* _TASK DESCRIPTION_: Please give the data again in full, exactly as it reads.

* _RECORDED DATA_:
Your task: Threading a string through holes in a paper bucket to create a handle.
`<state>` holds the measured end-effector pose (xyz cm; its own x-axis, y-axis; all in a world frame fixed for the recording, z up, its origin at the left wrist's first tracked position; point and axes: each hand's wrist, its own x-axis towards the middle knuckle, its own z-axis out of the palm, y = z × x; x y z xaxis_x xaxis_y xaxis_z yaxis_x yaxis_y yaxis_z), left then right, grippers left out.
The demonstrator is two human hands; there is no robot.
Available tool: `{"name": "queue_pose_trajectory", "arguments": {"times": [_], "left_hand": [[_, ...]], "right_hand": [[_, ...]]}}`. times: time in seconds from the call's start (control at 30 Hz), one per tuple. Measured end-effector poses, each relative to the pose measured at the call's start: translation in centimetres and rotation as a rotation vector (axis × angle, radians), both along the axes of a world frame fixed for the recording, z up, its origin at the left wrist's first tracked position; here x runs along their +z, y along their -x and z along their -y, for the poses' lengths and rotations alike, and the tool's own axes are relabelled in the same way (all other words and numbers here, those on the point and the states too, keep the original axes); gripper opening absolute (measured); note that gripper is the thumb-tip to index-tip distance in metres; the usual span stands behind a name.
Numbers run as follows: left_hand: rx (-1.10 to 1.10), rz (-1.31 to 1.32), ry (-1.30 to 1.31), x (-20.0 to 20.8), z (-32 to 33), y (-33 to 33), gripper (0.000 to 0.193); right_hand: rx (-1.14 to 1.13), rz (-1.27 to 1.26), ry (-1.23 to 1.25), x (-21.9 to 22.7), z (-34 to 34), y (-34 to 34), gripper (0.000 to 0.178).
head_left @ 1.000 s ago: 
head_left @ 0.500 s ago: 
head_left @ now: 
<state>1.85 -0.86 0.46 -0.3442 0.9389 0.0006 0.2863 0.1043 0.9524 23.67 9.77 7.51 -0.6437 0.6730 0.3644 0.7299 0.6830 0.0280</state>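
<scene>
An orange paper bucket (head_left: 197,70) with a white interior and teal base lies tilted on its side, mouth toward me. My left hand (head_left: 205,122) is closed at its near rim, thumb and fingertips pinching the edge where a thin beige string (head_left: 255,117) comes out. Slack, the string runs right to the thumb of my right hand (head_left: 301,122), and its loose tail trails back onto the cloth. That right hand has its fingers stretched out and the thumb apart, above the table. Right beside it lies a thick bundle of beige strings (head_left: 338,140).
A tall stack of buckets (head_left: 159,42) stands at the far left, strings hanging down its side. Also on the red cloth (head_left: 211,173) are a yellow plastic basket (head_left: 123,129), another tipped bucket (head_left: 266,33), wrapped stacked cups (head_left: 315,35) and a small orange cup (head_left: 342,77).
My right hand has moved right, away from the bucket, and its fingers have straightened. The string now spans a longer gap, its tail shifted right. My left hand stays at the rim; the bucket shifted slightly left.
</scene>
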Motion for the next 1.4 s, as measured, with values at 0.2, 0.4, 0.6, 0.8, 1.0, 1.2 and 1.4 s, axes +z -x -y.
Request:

* _REPLY TO THE EXERCISE_:
Your task: Threading a string through holes in a paper bucket to create a handle.
`<state>` holds the measured end-effector pose (xyz cm; its own x-axis, y-axis; all in a world frame fixed for the recording, z up, its origin at the left wrist's first tracked position; point and axes: each hand's wrist, its own x-axis towards the middle knuckle, its own z-axis out of the palm, y = z × x; x y z xaxis_x xaxis_y xaxis_z yaxis_x yaxis_y yaxis_z), left then right, grippers left out.
The demonstrator is two human hands; there is no robot.
Available tool: `{"name": "queue_pose_trajectory", "arguments": {"times": [_], "left_hand": [[_, ...]], "right_hand": [[_, ...]]}}`. times: time in seconds from the call's start (control at 30 Hz), one per tuple. Measured end-effector poses, each relative to the pose measured at the call's start: translation in centimetres and rotation as a rotation vector (axis × angle, radians), both along the axes of a world frame fixed for the recording, z up, its origin at the left wrist's first tracked position; here x runs along their +z, y along their -x and z along their -y, for the poses' lengths and rotations alike, and the tool's own axes are relabelled in the same way (all other words and numbers here, those on the point and the states too, keep the original axes); gripper opening absolute (measured); note that gripper is the thumb-tip to index-tip distance in metres; the usual span stands behind a name.
Numbers run as follows: left_hand: rx (-1.10 to 1.10), rz (-1.31 to 1.32), ry (-1.30 to 1.31), x (-20.0 to 20.8), z (-32 to 33), y (-33 to 33), gripper (0.000 to 0.193); right_hand: rx (-1.14 to 1.13), rz (-1.27 to 1.26), ry (-1.23 to 1.25), x (-21.9 to 22.7), z (-34 to 34), y (-34 to 34), gripper (0.000 to 0.178).
head_left @ 1.000 s ago: 
head_left @ 0.500 s ago: 
head_left @ now: 
<state>1.85 -0.86 0.46 -0.3442 0.9389 0.0006 0.2863 0.1043 0.9524 23.67 9.77 7.51 -0.6437 0.6730 0.3644 0.7299 0.6830 0.0280</state>
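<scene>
An orange paper bucket (head_left: 197,70) with a white interior and teal base lies tilted on its side, mouth toward me. My left hand (head_left: 205,122) is closed at its near rim, thumb and fingertips pinching the edge where a thin beige string (head_left: 255,117) comes out. Slack, the string runs right to the thumb of my right hand (head_left: 301,122), and its loose tail trails back onto the cloth. That right hand has its fingers stretched out and the thumb apart, above the table. Right beside it lies a thick bundle of beige strings (head_left: 338,140).
A tall stack of buckets (head_left: 159,42) stands at the far left, strings hanging down its side. Also on the red cloth (head_left: 211,173) are a yellow plastic basket (head_left: 123,129), another tipped bucket (head_left: 266,33), wrapped stacked cups (head_left: 315,35) and a small orange cup (head_left: 342,77).
My right hand has moved right, away from the bucket, and its fingers have straightened. The string now spans a longer gap, its tail shifted right. My left hand stays at the rim; the bucket shifted slightly left.
</scene>
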Motion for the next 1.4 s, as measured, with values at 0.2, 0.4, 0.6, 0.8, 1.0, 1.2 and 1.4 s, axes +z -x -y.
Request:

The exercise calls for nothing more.